Cinchona Bark.-This familiar drug is now less extensively employed than formerly. It has been replaced by quinine and the other alkaloids obtained from the bark.

These alkaloids are the best of the vegetable tonics, as well as the most reliable remedies for the relief of malarial fevers. Quinine is also extensively employed for reducing temperatures in fevers and inflammations. The prejudice which many persons have against the use of quinine, seems to be based upon the fact that an excessive amount of the drug causes headache, buzzing in the ears and other unpleasant symptoms. These effects are, however, transient, and do not constitute any objection to the proper use of the remedy.

Copaiba.-This balsam is obtained from trees found in South America. It is chiefly used to relieve the irritation in inflammations of the urinary passages, especially in gonorrhoea.

Elaterium.-This is a powerful cathartic, which is often used to carry away the water in cases of dropsy.

Ergot of Rye.-This is chiefly used to promote contractions of the womb; hence it is especially valuable to arrest the floodings which occur after delivery, and to check the flow in excessive men­ struation. It is also used for the removal of fibroid tumors of the womb.

Ergot is sometimes employed to assist the expulsion of the child in cases of protracted delivery. This should never be at­ tempted, however, except by a physician, since the injudicious use of the drug may result in the death of the child and in serious danger to the mother.

The only reliable preparations of ergot are a fluid extract and the so-called " normal liquid ergot. " The dose varies according to the object desired - from ten to forty drops.

Ipecac. - Ipecac is chiefly used as an emetic and expectorant.

It is used as an ingredient of cough mixtures in order to loosen the phlegm or mucus. It has also been used in large doses as a remedy for dysentery.

Jaborandi. - This remedy produces profuse perspiration, usually attended with an increased flow of saliva. It is therefore useful when the kidneys are inactive, and is accordingly employed for the relief of dropsy and in cases of uræmia. It is generally administered in the shape of pilocarpine, half a grain of which constitutes a dose.

Kousso. - This plant, found in Abyssinia, is one of the most certain remedies for expelling tape­worms. An infusion is made by adding two drachms to four ounces of boiling water. This is allowed to cool and then swallowed.

Mandrake {Mayapple). - The active principle of this plant, podophyllin, is an excellent cathartic, especially in cases of torpidity of the liver. It is often employed as a substitute for preparations of mercury. The dose is one-fourth to one-half of a grain.

Male Fern. -This is one of the best remedies for tape­worm. Half a teaspoonful of the oil should be taken in a little mucilage or in capsules.
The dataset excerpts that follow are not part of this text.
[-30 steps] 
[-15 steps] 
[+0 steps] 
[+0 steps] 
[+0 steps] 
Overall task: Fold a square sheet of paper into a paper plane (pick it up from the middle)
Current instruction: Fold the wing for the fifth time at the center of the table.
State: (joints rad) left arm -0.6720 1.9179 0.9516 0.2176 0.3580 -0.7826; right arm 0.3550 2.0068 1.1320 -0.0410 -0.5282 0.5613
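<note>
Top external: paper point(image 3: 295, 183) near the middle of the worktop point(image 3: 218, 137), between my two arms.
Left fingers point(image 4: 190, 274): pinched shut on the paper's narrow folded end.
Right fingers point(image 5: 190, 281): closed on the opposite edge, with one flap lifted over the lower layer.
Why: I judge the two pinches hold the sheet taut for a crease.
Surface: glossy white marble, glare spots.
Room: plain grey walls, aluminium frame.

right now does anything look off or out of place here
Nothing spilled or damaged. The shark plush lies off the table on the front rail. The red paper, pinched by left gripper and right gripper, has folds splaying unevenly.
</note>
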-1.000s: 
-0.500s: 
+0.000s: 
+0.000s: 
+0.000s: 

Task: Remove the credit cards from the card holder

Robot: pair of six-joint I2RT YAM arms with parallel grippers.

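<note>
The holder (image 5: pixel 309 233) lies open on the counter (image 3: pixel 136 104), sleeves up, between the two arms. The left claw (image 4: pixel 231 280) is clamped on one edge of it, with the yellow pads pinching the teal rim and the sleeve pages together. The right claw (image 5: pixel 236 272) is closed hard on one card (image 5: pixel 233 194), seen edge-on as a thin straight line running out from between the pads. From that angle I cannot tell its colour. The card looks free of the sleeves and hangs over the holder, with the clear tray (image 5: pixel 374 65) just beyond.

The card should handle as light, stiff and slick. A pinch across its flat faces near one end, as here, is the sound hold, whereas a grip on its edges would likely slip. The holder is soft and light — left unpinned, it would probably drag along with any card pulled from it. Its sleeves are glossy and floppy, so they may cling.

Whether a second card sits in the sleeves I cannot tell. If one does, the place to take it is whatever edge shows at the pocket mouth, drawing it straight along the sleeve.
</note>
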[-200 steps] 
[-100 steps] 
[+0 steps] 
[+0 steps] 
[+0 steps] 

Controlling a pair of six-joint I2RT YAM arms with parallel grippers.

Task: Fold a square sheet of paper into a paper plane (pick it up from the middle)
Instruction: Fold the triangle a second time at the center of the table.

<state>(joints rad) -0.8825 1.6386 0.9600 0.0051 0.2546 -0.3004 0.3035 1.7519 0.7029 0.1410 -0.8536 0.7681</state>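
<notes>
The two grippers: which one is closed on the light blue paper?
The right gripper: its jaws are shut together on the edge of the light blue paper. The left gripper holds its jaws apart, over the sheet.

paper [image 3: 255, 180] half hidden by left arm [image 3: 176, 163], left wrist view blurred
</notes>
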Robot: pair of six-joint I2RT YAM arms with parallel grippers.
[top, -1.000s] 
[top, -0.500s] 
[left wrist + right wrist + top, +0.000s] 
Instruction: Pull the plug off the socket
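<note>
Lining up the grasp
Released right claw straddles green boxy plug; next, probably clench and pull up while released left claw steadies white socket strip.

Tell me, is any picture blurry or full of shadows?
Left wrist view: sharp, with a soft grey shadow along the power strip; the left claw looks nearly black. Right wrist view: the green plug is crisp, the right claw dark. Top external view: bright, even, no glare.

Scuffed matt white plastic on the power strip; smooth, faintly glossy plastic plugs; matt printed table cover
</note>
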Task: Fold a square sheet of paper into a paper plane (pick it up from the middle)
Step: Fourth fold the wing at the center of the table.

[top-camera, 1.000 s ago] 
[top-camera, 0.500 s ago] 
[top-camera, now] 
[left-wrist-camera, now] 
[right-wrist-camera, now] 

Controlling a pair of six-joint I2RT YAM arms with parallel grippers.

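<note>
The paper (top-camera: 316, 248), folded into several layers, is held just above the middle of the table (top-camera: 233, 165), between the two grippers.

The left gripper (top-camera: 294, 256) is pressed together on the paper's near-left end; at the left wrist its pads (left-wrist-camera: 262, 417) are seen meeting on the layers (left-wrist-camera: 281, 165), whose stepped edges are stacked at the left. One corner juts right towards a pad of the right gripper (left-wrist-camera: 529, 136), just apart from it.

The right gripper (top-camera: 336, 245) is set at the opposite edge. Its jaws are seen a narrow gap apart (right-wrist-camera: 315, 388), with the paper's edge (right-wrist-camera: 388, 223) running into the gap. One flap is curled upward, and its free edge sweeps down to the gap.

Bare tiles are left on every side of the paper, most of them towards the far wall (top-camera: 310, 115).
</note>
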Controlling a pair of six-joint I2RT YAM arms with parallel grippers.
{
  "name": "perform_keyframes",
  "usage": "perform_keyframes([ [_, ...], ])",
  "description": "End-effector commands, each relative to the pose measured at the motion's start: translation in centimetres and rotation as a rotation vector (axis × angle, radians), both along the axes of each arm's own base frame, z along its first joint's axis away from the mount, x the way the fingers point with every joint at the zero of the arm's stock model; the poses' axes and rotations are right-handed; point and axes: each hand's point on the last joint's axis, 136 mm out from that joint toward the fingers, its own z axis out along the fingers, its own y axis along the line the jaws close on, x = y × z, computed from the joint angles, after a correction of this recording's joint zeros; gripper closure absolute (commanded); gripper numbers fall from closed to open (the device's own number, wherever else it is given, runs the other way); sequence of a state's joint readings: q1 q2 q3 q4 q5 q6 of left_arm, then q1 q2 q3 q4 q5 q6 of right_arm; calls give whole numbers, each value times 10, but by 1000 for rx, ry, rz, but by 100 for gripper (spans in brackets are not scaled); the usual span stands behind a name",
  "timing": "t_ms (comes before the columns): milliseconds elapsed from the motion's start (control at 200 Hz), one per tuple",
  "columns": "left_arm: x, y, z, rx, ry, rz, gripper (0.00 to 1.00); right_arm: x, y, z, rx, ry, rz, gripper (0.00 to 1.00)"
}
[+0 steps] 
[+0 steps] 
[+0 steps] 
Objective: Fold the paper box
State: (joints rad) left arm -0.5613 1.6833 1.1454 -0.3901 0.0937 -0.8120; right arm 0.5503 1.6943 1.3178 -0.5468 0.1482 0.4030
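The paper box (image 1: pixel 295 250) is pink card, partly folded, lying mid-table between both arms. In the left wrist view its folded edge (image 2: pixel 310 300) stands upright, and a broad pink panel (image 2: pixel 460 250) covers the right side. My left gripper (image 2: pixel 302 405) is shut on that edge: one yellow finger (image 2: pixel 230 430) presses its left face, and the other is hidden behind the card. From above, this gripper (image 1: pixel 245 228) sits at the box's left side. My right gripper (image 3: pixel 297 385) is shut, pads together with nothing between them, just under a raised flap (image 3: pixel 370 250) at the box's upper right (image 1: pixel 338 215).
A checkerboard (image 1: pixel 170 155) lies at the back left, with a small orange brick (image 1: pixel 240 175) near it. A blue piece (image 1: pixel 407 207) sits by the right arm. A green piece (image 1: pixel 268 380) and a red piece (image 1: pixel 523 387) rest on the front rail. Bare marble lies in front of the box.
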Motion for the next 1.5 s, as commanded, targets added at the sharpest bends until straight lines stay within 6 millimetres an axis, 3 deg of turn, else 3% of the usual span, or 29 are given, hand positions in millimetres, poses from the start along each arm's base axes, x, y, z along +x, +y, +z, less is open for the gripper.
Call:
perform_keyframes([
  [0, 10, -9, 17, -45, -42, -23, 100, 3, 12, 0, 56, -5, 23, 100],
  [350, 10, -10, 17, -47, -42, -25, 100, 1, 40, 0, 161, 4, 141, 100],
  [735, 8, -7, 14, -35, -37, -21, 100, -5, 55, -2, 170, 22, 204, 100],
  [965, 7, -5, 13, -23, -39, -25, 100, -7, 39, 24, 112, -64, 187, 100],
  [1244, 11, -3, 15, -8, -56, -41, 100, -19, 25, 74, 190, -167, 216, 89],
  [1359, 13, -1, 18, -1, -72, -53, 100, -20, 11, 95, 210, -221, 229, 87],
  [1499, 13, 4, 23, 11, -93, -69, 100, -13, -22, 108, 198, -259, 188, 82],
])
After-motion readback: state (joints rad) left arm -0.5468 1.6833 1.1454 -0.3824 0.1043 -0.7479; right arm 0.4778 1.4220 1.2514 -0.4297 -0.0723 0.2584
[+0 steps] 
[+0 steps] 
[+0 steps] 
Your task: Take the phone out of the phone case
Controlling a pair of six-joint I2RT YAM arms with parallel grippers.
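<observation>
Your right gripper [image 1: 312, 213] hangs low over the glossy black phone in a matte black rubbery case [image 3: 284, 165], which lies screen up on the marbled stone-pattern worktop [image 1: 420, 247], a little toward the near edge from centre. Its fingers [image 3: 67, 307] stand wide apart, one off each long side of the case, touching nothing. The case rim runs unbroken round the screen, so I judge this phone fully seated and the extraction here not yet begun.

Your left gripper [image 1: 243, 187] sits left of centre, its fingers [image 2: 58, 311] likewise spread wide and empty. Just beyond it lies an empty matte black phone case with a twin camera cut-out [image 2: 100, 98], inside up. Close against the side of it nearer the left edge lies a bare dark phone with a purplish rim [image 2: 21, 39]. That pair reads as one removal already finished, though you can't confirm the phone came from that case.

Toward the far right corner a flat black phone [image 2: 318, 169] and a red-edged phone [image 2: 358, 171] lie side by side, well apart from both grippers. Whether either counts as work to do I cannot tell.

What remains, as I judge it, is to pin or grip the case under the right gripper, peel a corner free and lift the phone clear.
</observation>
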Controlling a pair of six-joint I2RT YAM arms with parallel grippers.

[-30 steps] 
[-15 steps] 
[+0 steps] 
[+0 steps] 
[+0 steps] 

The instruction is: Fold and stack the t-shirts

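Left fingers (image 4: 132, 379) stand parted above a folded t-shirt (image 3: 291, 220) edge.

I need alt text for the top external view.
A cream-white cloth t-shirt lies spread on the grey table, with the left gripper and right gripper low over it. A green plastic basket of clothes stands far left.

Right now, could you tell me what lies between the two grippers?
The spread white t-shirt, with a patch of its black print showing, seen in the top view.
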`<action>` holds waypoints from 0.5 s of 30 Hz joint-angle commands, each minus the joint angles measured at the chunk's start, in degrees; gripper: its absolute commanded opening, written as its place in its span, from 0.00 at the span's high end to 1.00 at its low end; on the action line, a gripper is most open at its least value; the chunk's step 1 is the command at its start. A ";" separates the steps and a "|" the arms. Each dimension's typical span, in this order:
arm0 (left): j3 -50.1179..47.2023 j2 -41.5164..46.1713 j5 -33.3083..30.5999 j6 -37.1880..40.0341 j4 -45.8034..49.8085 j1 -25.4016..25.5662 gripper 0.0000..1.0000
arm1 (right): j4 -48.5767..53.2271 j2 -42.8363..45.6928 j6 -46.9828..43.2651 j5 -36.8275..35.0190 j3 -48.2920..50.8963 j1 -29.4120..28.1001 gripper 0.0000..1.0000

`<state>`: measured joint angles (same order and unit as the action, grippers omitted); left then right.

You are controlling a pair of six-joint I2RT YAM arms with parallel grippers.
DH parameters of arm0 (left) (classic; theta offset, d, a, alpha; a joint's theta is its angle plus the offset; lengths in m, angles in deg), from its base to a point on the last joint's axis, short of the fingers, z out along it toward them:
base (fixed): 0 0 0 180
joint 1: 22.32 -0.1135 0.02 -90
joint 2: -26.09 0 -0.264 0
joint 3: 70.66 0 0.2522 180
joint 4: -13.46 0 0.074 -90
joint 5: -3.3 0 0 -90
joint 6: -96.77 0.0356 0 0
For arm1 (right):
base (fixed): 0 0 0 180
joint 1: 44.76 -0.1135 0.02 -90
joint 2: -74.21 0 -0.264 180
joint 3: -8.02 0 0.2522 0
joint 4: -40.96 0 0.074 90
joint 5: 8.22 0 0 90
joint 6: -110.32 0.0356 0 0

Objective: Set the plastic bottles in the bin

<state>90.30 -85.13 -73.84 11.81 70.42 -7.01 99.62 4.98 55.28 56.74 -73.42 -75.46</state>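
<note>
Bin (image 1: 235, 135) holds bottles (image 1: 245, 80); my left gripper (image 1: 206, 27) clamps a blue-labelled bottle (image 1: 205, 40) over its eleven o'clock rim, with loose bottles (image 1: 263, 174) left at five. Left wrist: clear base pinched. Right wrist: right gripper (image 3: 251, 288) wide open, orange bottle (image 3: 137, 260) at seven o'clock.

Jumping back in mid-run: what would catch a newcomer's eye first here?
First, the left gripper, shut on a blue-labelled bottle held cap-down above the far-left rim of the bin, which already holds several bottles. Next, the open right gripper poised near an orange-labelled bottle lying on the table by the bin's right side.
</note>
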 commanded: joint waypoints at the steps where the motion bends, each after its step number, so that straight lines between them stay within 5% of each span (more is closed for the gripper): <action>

Nux Vomica. -This is one of the most valuable tonics as well as dangerous poisons which we possess. These properties depend chiefly upon the alkaloid, strychnia, which it contains.

Nux vomica is a good bitter tonic, and an especially good tonic for the nervous system. It is frequently used in the treatment of constipation and dyspepsia.

Pumpkin Seeds. -These are largely used for the purpose of expelling tape­worms from the bowels. To accomplish this purpose the patient should take no other food for twenty-four hours than pumpkin-seeds and milk, eating the seeds freely whenever hungry.

At the end of this time a dose of castor oil should be taken.

Rhubarb. - This is employed as a tonic and purgative. In the latter capacity it is useful in cases of habitual constipation attended with piles, and for the constipation of pregnancy.

Senna. - This is a violent cathartic, producing watery stools ; an objection to its use is a tendency to cause griping pains. Hence some aromatic is usually given with it. The most serviceable form for administering this remedy is what is known as the " compound licorice powder. "

Turpentine. - This is used largely for controlling bleeding from the nose, stomach, bowels and bladder. It is occasionally employed, in combination with other remedies, in various diseases of the intestine.

Locally turpentine may be used for the same purposes as mustard- that is, to cause an irritation of the skin. A piece of folded flannel should be saturated with hot water, wrung dry, and then sprinkled with spirits of turpentine.